Task:
Lines from the material below that hold the string "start" are what is needed; copy each of them.

(Beginning of Material provided)

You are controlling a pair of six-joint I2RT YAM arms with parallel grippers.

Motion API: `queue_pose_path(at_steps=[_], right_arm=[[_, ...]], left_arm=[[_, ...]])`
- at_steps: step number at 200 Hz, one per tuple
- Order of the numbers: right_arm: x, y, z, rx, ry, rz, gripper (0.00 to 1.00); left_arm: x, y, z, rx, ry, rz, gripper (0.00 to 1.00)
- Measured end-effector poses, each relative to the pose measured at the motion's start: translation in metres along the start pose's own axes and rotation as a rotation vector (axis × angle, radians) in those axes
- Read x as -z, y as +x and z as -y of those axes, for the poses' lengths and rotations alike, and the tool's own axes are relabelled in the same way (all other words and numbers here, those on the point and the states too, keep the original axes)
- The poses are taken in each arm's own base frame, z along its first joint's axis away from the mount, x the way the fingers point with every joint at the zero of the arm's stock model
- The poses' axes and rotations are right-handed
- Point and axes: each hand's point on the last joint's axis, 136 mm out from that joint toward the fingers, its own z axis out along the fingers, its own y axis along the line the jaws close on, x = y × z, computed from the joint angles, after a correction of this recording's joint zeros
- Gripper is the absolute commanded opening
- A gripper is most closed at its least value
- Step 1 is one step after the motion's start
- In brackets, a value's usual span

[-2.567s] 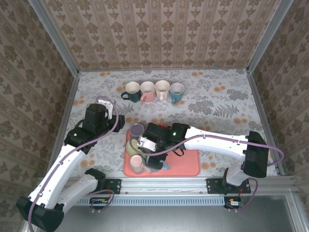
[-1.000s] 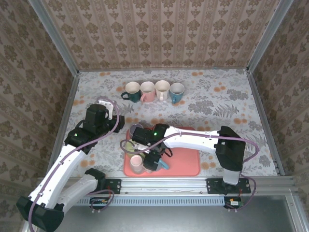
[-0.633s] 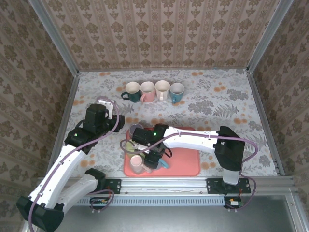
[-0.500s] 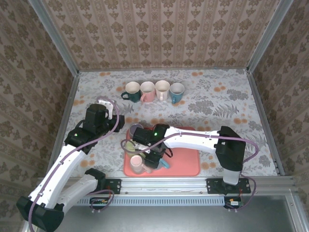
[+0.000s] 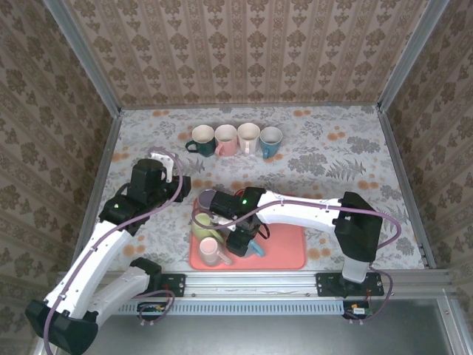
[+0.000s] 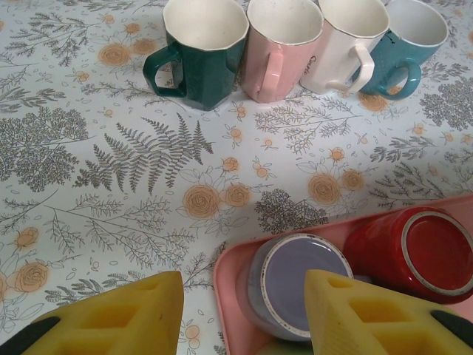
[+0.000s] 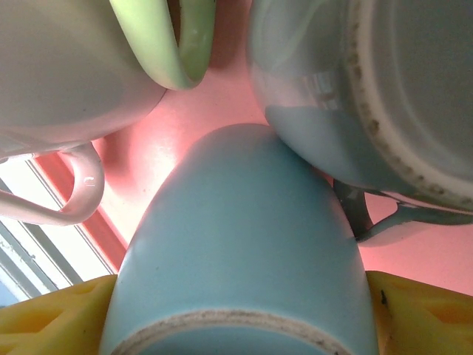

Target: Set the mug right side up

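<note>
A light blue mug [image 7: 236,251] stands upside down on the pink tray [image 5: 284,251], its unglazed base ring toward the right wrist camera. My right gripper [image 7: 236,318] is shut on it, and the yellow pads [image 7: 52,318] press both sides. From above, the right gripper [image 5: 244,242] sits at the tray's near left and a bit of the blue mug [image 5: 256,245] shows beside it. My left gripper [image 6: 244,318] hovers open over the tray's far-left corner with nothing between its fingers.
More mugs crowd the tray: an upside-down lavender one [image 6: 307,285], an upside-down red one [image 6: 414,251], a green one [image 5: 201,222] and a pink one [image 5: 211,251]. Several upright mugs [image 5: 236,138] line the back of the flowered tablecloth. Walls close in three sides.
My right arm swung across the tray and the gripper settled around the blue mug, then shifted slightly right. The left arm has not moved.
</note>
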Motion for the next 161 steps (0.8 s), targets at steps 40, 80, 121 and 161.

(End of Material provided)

Task solution:
- Measured end-effector poses, each relative to the pose measured at the motion's start: translation in metres along the start pose's own axes and rotation as a rotation vector (axis × angle, radians) in those axes
- Step 1 is one step after the motion's start

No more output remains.